Diamond Shopping: Don’t Get Hung Up on Carat Weight
Posted on August 13 2015
This week I had an interesting experience evaluating a large diamond for a jewelry appraisal. A customer came to us from Guam to find out more about his mother’s diamond ring. According to his mom, the diamond was 3 or 4 carats. After evaluating the diamond, I was reminded about how little carat weight really means when talking about size. The round brilliant cut diamond in the ring had a diameter of 8.8mm, which is comparable to an excellent cut 2.75 carat stone and not a 3 carat diamond.
The jewelry trade uses “carat” to describe diamond weight, but this is all too often assumed to describe overall size. Although we would like to believe that all diamonds are cut perfectly, this is not the case. Diamond cutters have the pressure to meet certain bench mark weights that ultimately results in diamonds being cut deep to meet those “magic numbers”. In the case of this diamond, the weight very likely was 3 carats. However, the majority of that “size” is hidden in the pavilion. It is important when selecting a diamond that you understand how the weight is distributed within the diamond and ultimately if the stone is showing a competitive size.

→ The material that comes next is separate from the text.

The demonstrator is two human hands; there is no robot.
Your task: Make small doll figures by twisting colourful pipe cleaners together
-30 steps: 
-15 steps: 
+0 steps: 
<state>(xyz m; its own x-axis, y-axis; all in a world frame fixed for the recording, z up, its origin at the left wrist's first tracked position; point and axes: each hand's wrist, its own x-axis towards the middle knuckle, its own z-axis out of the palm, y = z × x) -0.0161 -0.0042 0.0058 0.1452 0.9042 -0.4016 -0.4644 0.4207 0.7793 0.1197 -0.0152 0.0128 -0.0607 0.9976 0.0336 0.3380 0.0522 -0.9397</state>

Deep cut diamonds are abundant, but very shallow diamonds are as well. Shallow diamonds are diamonds that don’t have a lot of carat weight concentrated in the pavilion. Shallow diamonds can sometimes window (the eye can see past the bottom of the stone), but they also have the ability to show more size at a lower carat weight. I love to use my grandmother’s round brilliant diamond as an example. My grandmother received a 6.40 carat round brilliant cut diamond. The depth percentage is 57.4%, which is too shallow to receive an excellent cut grade by the GIA. This “Very Good” cut grade diamond does have one fantastic attribute with the diameter being 12.4mm, which is equivalent to a better proportioned 7 carat stone. Budget wise, this saved money and still got a very exciting overall size.
The moral of the story is that you always get what you pay for in the diamond business. A diamond priced surprisingly cheap most likely has a reason. The stone might be too deep or too shallow. Always ask to see the gemological certificate (if the stone is certified) and confide in a gemologist to get a professional opinion.